What you will do
Work out how many lines of the material below contain the word "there", then write that number alone.

Data
[Start of section]
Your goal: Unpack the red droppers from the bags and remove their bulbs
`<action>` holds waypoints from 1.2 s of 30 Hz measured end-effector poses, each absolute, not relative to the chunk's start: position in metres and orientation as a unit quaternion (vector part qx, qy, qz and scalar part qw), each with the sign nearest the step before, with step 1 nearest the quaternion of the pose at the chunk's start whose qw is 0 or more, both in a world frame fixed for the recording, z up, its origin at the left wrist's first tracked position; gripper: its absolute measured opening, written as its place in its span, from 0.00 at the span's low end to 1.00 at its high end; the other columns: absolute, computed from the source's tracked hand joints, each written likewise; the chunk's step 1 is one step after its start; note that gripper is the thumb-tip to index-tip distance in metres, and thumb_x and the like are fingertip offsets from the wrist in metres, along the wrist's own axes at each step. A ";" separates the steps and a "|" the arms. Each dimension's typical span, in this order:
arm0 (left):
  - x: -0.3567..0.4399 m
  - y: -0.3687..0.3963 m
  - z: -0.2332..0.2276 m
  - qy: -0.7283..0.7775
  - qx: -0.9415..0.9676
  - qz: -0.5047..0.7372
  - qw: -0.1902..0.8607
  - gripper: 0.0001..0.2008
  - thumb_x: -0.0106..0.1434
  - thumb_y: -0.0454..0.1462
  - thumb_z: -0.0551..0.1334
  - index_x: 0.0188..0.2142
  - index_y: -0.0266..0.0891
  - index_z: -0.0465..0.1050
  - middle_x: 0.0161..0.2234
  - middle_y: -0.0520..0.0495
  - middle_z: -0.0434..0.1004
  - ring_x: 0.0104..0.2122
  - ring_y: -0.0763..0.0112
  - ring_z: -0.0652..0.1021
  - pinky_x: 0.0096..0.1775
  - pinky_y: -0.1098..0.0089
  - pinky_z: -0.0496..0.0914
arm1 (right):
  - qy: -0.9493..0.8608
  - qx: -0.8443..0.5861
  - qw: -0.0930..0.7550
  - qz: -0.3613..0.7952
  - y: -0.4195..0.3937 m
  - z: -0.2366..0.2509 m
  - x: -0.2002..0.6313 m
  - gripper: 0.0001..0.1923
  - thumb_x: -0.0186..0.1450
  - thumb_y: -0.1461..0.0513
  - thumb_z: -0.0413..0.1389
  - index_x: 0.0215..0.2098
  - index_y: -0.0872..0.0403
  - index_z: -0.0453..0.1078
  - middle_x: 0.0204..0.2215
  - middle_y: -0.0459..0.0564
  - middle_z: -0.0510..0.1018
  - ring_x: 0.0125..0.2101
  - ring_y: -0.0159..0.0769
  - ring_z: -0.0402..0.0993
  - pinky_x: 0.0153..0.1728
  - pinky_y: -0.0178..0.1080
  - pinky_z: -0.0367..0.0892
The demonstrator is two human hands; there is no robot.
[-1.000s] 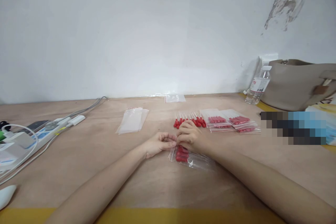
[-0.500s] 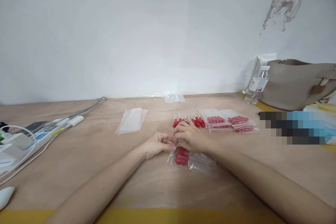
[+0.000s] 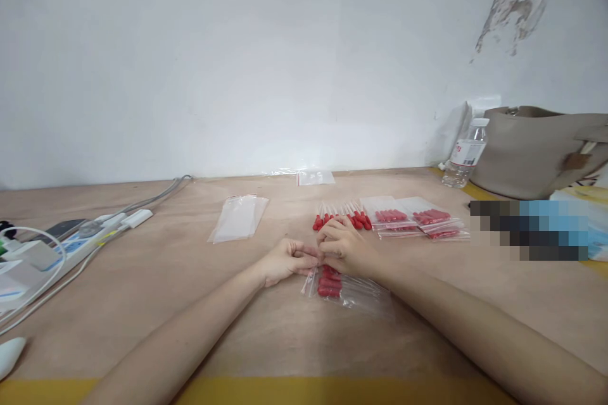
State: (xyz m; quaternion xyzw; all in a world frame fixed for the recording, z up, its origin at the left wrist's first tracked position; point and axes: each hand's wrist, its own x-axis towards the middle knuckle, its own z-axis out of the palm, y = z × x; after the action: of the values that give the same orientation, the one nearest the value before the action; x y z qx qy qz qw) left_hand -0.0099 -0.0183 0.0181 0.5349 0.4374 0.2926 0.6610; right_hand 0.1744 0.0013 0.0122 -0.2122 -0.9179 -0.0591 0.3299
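Observation:
A clear zip bag (image 3: 361, 300) lies on the table in front of me, holding several droppers with red rubber bulbs (image 3: 329, 286). My left hand (image 3: 284, 264) pinches the bag's zip edge between thumb and fingers. Beside it, my right hand (image 3: 346, 248) has its fingers bent and closed on the same edge, their tips touching my left fingers. Part of the bag and its upper corner are hidden under the right hand. Just beyond that hand lies a row of loose red-bulbed droppers (image 3: 363, 221), partly covered by it.
Filled zip bags (image 3: 392, 218) lie to the right. A stack of flat zip bags (image 3: 237, 218) is left of centre; another bag (image 3: 316, 178) lies by the wall. A power strip (image 3: 78, 243) with cables sits left. A bottle (image 3: 465, 155) and handbag (image 3: 527, 152) stand back right.
Both hands have shifted slightly along the zip edge, the left thumb moving a little up and right. The bag has moved very slightly left.

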 end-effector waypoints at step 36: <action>-0.010 -0.028 0.002 0.461 0.822 0.292 0.162 0.12 0.58 0.31 0.52 0.33 0.39 0.75 0.30 0.48 0.66 0.34 0.70 0.69 0.37 0.71 0.64 | -0.862 -0.404 0.183 0.245 -0.022 0.033 0.209 0.12 0.53 0.56 0.57 0.32 0.54 0.67 0.24 0.45 0.70 0.25 0.30 0.64 0.24 0.32 0.57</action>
State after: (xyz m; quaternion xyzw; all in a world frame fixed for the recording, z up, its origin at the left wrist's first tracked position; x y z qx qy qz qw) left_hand -0.0097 -0.0285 0.0021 0.8222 0.4612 0.2917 0.1621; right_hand 0.2091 -0.0217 0.0328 -0.4036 -0.8623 0.2449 0.1831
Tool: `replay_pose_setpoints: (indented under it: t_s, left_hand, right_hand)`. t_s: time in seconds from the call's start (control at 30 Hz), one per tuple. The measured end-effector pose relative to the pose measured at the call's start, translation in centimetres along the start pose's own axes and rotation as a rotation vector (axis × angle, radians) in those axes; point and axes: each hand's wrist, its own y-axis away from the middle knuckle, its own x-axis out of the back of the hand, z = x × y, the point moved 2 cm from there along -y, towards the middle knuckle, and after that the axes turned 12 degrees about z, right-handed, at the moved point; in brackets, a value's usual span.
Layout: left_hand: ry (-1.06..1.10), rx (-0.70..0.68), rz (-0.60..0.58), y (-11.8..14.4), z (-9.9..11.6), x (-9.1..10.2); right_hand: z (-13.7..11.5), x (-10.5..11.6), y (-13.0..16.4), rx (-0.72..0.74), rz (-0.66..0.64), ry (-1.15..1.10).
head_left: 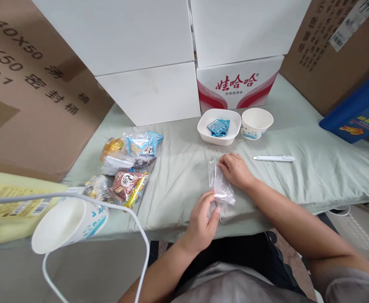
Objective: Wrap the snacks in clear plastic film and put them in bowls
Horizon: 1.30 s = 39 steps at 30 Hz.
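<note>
Leftmost, a paper cup [66, 225] lies tipped over at the surface's [178, 168] near-left corner, with a heap of snack packets [126, 168] just beyond it. Near the front edge, the left hand [203, 221] pinches the lower end of a clear plastic bag [220, 185], while the right hand [235, 170] pins its upper side with closed fingers. Bare green cloth lies open around both. Farther back stand a white bowl [219, 132] and another cup [256, 123]; a white pen [273, 158] lies to the right. Cardboard boxes [146, 54] wall the far edge.
</note>
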Motion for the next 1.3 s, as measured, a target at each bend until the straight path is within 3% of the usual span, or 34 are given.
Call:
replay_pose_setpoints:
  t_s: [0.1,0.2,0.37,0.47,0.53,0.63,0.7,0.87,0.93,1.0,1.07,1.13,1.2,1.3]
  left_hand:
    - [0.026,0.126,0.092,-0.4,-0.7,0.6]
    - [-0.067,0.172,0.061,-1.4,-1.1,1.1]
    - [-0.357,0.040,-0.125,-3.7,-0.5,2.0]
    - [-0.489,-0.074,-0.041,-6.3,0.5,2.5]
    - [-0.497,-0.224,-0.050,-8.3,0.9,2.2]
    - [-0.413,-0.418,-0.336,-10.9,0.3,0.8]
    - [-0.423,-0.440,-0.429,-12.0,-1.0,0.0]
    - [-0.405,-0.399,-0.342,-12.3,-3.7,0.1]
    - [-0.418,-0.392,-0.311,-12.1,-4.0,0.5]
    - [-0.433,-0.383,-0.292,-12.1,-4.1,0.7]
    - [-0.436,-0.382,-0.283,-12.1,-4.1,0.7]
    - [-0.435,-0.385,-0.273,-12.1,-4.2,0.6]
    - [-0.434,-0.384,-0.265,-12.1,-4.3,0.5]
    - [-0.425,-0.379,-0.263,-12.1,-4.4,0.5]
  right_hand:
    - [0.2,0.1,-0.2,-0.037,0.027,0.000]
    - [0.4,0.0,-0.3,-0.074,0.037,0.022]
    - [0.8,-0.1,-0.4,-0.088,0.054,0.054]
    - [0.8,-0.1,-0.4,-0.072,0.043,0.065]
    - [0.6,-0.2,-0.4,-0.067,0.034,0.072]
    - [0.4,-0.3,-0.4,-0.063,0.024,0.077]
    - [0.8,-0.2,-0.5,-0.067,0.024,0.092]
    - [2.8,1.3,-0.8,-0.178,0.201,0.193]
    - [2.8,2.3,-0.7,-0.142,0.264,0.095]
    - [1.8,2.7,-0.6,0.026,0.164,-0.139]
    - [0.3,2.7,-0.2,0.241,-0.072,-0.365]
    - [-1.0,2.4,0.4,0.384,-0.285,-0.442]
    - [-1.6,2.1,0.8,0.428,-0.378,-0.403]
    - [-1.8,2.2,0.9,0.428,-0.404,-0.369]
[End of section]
Task solution
2